_WORK REQUIRED_
Where does the string "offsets" appear in the records? Copy every line that contains it.

_INFORMATION SUPPLIED_
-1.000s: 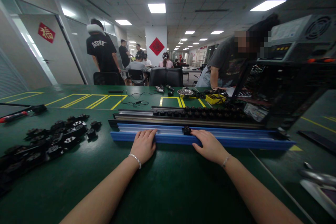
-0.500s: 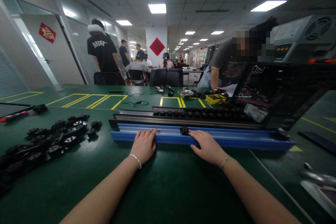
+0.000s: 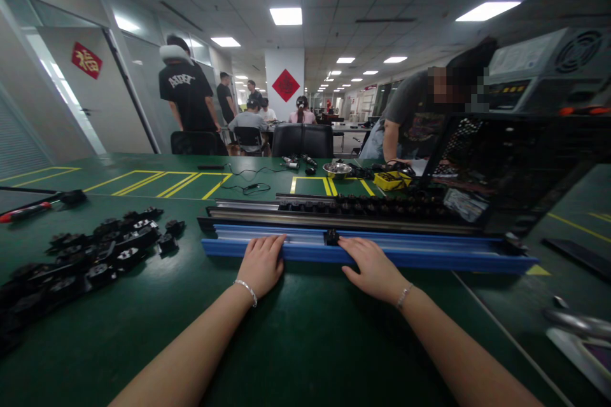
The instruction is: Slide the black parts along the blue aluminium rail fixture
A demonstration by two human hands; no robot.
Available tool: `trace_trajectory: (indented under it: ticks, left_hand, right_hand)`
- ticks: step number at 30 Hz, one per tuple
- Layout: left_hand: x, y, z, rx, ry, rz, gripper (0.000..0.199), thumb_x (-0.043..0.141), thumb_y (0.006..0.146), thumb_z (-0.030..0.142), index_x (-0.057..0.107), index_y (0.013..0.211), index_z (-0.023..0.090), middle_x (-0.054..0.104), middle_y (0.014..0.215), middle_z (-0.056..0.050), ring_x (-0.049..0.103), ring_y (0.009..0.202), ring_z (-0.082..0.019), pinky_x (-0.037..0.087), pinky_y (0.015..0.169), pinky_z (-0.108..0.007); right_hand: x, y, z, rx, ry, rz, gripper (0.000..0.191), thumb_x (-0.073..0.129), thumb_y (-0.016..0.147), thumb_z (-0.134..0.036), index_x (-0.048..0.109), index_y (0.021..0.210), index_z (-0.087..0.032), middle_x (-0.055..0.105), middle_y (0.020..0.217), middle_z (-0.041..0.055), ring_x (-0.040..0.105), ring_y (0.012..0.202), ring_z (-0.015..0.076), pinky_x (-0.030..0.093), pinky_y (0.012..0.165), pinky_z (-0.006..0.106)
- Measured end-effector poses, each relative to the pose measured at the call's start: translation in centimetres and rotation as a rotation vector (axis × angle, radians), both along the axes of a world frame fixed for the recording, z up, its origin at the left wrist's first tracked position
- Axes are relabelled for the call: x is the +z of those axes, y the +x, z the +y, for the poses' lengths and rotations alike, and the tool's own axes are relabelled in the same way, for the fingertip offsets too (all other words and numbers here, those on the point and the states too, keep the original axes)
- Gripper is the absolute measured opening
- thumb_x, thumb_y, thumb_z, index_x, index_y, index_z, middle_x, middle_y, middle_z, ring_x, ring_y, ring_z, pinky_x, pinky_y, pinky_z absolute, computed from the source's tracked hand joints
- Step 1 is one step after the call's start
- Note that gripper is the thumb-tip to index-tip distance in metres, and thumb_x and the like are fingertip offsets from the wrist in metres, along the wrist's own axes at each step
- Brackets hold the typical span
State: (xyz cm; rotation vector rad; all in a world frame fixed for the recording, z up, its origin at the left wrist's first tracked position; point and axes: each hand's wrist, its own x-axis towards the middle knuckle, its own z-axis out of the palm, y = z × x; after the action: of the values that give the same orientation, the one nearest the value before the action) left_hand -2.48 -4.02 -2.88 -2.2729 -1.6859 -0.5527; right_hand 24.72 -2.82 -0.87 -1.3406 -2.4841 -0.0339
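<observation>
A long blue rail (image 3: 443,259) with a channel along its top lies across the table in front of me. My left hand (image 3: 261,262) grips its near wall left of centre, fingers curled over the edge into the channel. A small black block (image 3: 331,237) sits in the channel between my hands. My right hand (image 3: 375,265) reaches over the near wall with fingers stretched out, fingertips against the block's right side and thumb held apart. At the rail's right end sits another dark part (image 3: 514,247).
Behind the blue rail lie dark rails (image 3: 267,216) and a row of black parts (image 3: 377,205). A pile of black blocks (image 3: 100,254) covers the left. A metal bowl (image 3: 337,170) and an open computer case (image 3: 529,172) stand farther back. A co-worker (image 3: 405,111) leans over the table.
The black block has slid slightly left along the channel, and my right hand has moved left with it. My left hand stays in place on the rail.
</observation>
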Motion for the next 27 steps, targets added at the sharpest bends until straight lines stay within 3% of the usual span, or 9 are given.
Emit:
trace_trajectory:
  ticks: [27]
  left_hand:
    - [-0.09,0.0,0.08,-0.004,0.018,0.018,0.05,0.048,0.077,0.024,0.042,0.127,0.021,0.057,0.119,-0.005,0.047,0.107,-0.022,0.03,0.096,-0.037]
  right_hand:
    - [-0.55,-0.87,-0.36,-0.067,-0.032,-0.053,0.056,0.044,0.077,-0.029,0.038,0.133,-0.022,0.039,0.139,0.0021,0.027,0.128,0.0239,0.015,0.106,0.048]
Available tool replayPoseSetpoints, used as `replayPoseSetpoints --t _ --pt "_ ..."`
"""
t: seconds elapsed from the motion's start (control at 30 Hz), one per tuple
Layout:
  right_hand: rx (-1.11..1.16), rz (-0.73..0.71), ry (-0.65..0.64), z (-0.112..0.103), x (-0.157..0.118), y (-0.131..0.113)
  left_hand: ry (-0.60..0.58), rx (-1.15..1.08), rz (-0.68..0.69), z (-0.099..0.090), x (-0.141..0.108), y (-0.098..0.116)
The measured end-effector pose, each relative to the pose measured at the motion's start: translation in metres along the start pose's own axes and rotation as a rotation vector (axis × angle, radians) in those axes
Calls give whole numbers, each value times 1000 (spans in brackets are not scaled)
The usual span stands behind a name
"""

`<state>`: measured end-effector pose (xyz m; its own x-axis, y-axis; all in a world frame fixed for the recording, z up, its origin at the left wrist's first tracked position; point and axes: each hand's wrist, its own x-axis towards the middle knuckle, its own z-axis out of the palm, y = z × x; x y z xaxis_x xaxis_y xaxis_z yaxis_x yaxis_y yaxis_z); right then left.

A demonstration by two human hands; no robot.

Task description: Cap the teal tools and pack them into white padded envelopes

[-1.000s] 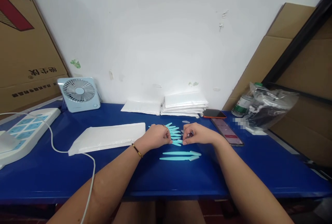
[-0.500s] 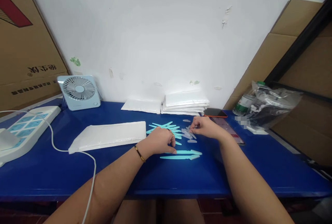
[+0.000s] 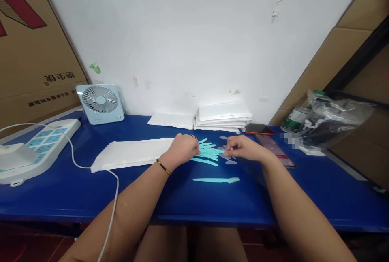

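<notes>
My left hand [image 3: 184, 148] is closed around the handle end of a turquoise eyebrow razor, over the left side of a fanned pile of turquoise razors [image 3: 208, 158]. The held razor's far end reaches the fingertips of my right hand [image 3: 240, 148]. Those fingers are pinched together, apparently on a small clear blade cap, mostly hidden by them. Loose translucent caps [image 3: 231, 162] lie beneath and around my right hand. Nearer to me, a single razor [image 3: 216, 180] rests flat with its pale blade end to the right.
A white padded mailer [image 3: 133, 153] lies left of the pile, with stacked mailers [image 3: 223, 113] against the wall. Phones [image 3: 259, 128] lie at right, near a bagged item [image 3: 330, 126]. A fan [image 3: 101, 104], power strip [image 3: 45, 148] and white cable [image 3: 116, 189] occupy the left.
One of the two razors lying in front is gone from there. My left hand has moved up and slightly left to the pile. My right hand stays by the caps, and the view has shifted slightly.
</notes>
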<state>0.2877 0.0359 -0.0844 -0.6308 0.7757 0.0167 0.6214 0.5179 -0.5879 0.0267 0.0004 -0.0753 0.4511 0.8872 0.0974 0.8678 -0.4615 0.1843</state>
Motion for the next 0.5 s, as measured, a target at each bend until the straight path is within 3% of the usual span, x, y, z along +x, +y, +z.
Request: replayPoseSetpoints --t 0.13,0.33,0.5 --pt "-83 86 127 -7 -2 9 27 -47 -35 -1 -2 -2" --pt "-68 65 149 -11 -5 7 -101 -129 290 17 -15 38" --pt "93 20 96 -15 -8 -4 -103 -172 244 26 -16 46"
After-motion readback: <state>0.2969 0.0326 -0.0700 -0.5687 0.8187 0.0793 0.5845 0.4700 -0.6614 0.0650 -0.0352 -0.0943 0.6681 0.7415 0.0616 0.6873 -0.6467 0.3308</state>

_YOUR SOLUTION_
- Axes are relabelled for the call: x is the +z of those axes, y the +x, z the +y, for the poses' lengths and rotations alike, and the tool's own axes are relabelled in the same way, for the fingertip offsets too (all other words and numbers here, those on the point and the states too, keep the original axes)
- Note that gripper is the thumb-tip to index-tip distance in metres, and thumb_x and the like are fingertip offsets from the wrist in metres, along the wrist's own axes at each step

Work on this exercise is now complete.